When I mentioned Darlington oak his response was, "Oh yeah, that's another one of those water oaks." Another one of those water oaks (Q. nigra)? How many are there? Depends on who you talk to. Water oak, laurel oak, swamp laurel oak, Darlington oak and probably Arkansas oak all fit that category with many overlapping traits - many of which are probably more a reflection of site characteristics than the inherent genetics of the trees themselves.

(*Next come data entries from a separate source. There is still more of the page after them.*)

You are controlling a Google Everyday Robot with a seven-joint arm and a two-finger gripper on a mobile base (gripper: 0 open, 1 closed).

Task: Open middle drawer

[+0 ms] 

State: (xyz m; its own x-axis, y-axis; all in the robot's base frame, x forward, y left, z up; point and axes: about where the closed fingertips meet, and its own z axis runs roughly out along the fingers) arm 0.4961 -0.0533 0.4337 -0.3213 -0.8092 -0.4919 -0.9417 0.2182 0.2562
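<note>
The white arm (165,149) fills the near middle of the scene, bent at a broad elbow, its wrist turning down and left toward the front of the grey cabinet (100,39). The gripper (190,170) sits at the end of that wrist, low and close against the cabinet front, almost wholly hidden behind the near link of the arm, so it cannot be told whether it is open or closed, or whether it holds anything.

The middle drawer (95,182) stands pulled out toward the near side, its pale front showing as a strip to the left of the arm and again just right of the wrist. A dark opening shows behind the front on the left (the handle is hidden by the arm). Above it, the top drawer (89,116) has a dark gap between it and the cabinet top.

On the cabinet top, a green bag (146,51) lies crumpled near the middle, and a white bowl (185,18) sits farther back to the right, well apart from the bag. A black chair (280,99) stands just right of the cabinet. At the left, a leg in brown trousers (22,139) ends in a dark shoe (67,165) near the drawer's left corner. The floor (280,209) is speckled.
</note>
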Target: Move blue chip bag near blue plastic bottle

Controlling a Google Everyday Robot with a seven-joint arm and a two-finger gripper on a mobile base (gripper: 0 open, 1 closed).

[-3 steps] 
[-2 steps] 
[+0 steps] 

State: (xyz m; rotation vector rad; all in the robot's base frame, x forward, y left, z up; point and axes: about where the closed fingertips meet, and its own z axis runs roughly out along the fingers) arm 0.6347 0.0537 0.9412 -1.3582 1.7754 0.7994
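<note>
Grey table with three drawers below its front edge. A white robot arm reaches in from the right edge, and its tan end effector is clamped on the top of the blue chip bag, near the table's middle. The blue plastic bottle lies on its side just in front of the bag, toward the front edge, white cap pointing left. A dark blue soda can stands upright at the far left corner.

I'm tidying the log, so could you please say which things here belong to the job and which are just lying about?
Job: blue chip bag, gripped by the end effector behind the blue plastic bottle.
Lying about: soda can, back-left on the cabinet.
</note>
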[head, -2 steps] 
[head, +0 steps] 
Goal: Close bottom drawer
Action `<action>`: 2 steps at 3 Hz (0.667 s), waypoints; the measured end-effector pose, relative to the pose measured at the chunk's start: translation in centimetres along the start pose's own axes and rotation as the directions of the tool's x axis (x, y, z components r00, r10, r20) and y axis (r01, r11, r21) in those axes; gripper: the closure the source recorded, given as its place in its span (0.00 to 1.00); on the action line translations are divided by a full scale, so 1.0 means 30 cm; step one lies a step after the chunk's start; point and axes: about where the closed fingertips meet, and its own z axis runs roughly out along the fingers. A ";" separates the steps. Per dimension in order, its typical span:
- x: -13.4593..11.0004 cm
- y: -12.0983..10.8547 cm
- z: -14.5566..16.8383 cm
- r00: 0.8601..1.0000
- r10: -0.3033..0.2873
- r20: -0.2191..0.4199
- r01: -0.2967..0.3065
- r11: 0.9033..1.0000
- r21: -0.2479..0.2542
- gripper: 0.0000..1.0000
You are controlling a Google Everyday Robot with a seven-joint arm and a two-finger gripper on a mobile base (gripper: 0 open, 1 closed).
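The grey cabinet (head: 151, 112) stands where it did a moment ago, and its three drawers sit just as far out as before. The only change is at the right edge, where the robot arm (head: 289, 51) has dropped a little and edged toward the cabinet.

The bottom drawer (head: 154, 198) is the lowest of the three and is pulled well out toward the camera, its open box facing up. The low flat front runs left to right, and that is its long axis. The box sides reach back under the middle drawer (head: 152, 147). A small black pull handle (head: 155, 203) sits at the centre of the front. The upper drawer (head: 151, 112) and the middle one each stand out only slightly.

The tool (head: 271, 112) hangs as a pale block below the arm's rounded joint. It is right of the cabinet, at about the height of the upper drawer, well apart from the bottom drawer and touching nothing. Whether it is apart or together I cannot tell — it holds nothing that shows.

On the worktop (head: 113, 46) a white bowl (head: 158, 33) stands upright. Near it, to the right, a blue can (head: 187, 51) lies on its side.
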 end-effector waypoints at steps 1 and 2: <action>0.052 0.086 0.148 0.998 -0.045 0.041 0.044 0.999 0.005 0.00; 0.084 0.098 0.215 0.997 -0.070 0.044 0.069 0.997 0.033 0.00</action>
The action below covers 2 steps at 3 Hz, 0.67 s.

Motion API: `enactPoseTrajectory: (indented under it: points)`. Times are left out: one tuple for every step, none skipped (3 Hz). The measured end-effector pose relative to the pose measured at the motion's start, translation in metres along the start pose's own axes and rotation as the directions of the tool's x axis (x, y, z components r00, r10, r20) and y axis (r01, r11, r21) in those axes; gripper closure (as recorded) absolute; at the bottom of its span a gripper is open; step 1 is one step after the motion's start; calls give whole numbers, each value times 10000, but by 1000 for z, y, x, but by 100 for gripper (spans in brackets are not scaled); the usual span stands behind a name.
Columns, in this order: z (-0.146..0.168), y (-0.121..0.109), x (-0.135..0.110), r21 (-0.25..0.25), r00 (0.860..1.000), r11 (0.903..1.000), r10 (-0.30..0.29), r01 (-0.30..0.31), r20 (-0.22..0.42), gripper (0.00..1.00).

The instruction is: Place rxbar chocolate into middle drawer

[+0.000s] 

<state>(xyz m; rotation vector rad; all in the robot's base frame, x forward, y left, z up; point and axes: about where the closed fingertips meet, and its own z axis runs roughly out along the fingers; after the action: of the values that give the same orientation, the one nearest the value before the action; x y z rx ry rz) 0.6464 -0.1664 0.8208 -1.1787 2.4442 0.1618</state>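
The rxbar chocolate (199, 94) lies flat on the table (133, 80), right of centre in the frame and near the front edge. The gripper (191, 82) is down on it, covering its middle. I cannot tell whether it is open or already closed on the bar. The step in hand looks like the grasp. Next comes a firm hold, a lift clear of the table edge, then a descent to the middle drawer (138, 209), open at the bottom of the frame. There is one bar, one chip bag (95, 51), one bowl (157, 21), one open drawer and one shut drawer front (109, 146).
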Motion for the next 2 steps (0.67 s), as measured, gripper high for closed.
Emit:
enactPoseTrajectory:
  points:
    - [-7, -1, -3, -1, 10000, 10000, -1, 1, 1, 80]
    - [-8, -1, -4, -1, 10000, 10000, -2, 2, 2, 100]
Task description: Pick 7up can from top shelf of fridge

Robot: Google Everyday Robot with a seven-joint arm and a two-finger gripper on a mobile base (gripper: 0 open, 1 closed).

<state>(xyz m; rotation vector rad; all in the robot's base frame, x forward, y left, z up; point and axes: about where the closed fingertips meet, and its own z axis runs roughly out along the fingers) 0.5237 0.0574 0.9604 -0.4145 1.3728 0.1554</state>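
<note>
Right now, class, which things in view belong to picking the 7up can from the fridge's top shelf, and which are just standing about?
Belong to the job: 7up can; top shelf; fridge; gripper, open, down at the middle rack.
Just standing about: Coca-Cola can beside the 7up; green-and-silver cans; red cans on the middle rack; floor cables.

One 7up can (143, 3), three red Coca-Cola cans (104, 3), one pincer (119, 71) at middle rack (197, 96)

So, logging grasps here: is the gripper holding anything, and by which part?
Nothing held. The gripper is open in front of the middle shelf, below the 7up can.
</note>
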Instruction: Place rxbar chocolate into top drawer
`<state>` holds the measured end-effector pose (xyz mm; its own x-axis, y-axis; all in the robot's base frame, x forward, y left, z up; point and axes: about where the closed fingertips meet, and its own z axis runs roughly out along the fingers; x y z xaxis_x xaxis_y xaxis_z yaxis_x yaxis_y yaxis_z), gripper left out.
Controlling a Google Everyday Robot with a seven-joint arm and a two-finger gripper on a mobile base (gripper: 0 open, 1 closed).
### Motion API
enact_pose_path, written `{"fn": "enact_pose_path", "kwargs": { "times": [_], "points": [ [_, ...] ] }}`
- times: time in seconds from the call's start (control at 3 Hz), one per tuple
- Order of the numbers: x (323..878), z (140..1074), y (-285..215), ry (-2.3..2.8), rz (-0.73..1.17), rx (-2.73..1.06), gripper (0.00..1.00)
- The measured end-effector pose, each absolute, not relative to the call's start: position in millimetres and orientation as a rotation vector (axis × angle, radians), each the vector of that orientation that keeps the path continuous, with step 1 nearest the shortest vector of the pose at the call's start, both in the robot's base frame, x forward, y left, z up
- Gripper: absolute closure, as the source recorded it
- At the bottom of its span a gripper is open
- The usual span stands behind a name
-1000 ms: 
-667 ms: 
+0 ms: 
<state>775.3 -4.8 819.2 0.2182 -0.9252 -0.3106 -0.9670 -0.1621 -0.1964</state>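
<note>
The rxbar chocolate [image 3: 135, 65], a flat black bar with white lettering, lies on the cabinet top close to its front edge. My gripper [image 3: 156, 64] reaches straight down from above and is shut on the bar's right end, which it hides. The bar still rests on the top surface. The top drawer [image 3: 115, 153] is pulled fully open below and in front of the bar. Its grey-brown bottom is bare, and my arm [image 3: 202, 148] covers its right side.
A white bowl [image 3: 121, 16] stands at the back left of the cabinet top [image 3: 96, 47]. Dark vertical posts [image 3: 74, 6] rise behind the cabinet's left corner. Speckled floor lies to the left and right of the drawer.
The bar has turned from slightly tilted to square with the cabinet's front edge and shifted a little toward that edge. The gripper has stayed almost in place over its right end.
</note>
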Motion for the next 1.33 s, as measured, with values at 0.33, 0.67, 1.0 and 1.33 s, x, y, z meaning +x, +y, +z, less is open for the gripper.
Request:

He then said, as usual, something completely brilliant: Throughout the South there are localized clusters of oaks of a particular species that exhibit a set of variant traits (longer acorns, later/early leaf out or leaf drop, wider or narrow spatulate leaves, etc.). Taxonomists are keen to either label this localized variant as a distinct variety of a particular species, or even as a separate species in and of itself. When another taxonomist finds a localized cluster of trees 200 miles away that exhibit the exact same slight variations, they name it something else yet again. So instead of one species with a wide set of local variations we now have, depending on who you talk to, 3 distinct species, 2 distinct species and 1 variety, 1 distict species and 2 varieties, of any number of hybrids. Then the taxonomists spend their carrers arguing about it.
That is work I would seriously enjoy.
Here's the truly interesting thing (to me at least): The MS state champion Darlington oak was nominated by Mr. B. E. Brown - the same guy who nominated the Arkansas oak in Covington County. Could it be that Mr. Brown is seeing local variants of water oak and classifying them as a more narrowly defined "species?"